Julie Gumm: Author, adopter and achiever

MWhen God set the idea of adoption on the heart of Julie Gumm, she knew the journey she and her husband Mark would face would come at a price. Literally. What Gumm didn’t know was that her adoption story would lead to her becoming a best-selling author.

As avid fans of financial-guru Dave Ramsey, the couple was determined to complete their adoption debt-free.

“We are big believers in living without debt,” Gumm said. “The Bible doesn’t say debt is a sin. There are verses on how to handle your money, but most of the warnings are on how you spend your money is a direct reflection of your heart and your priorities.”

Gumm said that, while you can take out a loan for an adoption, it dismisses other opportunities.

“It sort of short changes God the chance to work and the opportunity for other people to get involved in your story.”

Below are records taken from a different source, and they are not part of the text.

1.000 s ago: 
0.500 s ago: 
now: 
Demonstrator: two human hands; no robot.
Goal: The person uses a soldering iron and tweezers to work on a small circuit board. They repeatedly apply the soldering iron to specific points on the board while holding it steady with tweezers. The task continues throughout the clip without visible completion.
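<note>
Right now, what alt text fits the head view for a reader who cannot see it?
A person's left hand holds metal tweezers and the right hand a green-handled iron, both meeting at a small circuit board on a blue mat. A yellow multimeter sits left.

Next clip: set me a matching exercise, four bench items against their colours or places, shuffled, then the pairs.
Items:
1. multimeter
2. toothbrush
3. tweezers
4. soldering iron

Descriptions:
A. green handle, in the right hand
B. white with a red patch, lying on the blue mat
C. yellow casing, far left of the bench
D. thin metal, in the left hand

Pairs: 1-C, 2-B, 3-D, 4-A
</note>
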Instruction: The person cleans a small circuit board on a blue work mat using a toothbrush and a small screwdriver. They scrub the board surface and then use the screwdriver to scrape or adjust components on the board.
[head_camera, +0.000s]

Six years ago, the couple brought a sibling-duo, ages 6 & 8, home from Ethiopia, debt-free.

With a biological child of their own in kindergarten at the time, Gumm said that adopting older children was their intention from the beginning.

“There’s such a need for families being willing to adopt older kids,” Gumm said. “And then we kind of thought, ‘If we’re already bringing home one, why not two?’”

When Gumm’s friend told her that she should write a book about her adoption, Gumm doubted the potential her story had.

“Every writer wants to write a book,” Gumm said. “I just thought there was nothing extraordinary about our adoption, especially in comparison to some.”

Gumm recalled the story of a friend who went to Ukraine to adopt a child.

“She ended up getting stuck in the Ukraine for about a year,” Gumm said. “Her story would read like a Jason Borne novel, and mine seemed so tame in comparison.”

With some encouragement from friends and family, Gumm decided to write and self-publish her book with a focus on how she and her husband were able to adopt debt-free.

“I was invited to speak at a conference in May of 2011, so that kind of became my deadline for doing the book,” Gumm said. In a span of two weeks, she was able to complete her book, “Adopt Without Debt.”

“I took a week off of work and wrote about 14 hours per day,” Gumm said.

The book was completed in time for her conference and only one month later, Gumm was asked to speak on Dave Ramsey’s radio show.

“It was really cool for me because getting debt free is what helped lead to our adoption. God opened our eyes to the need and how we needed to spend our money,” Gumm said.

Ramsey continued to cite Gumm’s book on his radio show any time someone calls in with a question about adoption.

“My husband and I get texts from friends all the time telling us, ‘Oh, Dave just talked about Julie’s book again,’ and it’s still crazy to me.”

More recently, Dave Ramsey and his daughter co-wrote a book: “Smart Money, Smart Kids.” In it he mentions Gumm’s book again.

With an endorsement from Dave Ramsey and feeling as though she had reached her marketing potential, Gumm decided it was time to have her book published through a publishing house.

Gumm teamed up with Abingdon Press in Feb. of 2013, which led to nearly a year-long series of edits and back-and-forths between the editors and Gumm.

“My self-published book was really just our story and how to pay for adoption, but [Abingdon Press] didn’t have any adoption book in their catalog already, so they wanted it to be more of a full-service adoption book,” Gumm said. “I had to add about 7 more chapters.”

In January, just under a year later, Gumm’s book was released.

Gumm said she will occasionally get questions or messages from readers and she will read reviews of her book on Amazon. Her most valued connections, though, are those where she is able to realize she played a part in something bigger than herself.

She recalled her friend Mandy Moore, assistant professor of business at John Brown University, contacting her about an encounter she was having with a group of women talking about Gumm’s book and its influence on their adoptions.

“She said, ‘Do you realize how many children you have helped put in forever families?’” Gumm said.

“My self-published book sold about 2,800 copies. If that represents one child per book – I got to play a part in that.”

Gumm offered advice for anyone working towards a goal.

“Ignore the voices in your head and listen to the voices around you,” she said. “Having people around you with positive voices is crucial.”

“I have friends who still text me and ask me how my book sales are going or how I’m doing,” Gumm said. “We have to listen to those positive voices around us and block out the negative voices in our heads.”

Gumm and her husband have four children ages 15, 15, 14 and 12; two adopted and two biological. She now works in university communications as a staff writer and social media manager. Her new book, “You Can Adopt Without Debt,” is available now.